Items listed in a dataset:

^^^^^^^^

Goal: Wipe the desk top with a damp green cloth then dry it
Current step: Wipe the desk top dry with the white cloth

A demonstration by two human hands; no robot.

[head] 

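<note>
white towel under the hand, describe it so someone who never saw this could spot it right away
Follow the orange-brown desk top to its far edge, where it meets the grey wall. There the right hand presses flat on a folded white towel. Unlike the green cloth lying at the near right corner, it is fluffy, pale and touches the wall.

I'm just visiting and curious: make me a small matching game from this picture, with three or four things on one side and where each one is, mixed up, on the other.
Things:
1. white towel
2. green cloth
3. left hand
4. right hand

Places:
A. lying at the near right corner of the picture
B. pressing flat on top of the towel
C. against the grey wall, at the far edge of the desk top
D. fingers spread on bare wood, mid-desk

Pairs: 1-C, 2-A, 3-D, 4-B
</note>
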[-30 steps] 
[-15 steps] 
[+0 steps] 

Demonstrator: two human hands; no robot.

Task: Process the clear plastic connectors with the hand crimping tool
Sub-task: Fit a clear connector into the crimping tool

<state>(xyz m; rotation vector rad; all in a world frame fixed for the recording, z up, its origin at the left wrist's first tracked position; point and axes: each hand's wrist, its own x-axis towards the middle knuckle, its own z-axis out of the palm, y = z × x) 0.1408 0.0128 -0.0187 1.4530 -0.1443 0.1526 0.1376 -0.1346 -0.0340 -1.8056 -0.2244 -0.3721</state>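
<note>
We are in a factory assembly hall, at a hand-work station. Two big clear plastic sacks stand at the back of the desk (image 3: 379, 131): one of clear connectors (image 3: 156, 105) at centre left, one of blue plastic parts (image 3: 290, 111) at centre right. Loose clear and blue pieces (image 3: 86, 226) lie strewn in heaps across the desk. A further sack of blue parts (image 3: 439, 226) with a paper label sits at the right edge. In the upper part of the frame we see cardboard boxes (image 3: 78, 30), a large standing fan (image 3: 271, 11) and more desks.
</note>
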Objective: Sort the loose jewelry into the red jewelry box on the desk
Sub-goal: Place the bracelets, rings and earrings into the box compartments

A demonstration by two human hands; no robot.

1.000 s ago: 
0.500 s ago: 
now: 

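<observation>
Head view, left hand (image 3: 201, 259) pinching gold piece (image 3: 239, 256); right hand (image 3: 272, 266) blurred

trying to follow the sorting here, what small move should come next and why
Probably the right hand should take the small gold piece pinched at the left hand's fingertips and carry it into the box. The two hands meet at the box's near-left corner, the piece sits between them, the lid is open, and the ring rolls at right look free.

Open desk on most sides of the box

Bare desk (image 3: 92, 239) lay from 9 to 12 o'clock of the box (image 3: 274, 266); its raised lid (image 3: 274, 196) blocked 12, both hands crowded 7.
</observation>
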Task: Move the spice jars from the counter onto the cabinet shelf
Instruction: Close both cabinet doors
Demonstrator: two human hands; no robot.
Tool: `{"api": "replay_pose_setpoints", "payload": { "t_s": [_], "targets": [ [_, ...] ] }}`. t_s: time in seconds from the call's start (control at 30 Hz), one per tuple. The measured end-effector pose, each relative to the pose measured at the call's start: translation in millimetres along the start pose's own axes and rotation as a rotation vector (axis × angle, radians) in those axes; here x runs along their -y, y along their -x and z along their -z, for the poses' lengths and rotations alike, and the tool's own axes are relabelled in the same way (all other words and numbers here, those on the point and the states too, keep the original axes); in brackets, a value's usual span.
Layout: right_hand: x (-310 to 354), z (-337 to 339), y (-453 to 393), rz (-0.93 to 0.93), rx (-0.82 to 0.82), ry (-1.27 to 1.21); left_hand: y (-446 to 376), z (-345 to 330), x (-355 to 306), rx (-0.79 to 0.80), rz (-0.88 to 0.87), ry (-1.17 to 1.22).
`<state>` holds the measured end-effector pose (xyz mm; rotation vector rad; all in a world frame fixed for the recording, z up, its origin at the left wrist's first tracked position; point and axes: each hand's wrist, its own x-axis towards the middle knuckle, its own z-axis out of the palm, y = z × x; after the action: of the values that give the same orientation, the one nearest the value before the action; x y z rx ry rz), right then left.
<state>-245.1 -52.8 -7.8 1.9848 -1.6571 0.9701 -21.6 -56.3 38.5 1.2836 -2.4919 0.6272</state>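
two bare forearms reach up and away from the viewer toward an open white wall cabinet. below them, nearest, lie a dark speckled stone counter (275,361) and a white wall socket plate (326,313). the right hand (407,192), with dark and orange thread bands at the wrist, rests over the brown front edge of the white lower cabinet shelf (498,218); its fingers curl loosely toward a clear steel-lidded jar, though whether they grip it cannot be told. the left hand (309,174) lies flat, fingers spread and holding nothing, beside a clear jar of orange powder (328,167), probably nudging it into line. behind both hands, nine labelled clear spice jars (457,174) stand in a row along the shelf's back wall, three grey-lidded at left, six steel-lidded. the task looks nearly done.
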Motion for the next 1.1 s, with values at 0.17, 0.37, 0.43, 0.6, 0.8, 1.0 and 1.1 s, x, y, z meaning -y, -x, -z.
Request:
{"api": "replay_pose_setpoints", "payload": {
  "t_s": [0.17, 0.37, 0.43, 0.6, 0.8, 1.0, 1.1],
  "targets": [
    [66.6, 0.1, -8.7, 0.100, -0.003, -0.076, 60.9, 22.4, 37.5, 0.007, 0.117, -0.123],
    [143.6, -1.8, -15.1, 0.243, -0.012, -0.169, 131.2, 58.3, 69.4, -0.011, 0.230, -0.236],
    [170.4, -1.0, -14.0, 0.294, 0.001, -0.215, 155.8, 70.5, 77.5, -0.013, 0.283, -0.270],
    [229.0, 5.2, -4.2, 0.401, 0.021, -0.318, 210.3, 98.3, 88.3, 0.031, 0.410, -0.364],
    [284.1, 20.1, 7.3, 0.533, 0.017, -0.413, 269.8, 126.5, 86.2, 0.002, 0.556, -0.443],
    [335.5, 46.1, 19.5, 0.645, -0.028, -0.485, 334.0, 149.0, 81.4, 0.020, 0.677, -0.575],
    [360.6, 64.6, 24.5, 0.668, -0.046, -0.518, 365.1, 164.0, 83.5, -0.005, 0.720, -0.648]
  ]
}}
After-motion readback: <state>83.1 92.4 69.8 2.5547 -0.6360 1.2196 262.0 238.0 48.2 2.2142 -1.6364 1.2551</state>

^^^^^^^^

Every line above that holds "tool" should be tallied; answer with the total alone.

Response below: 3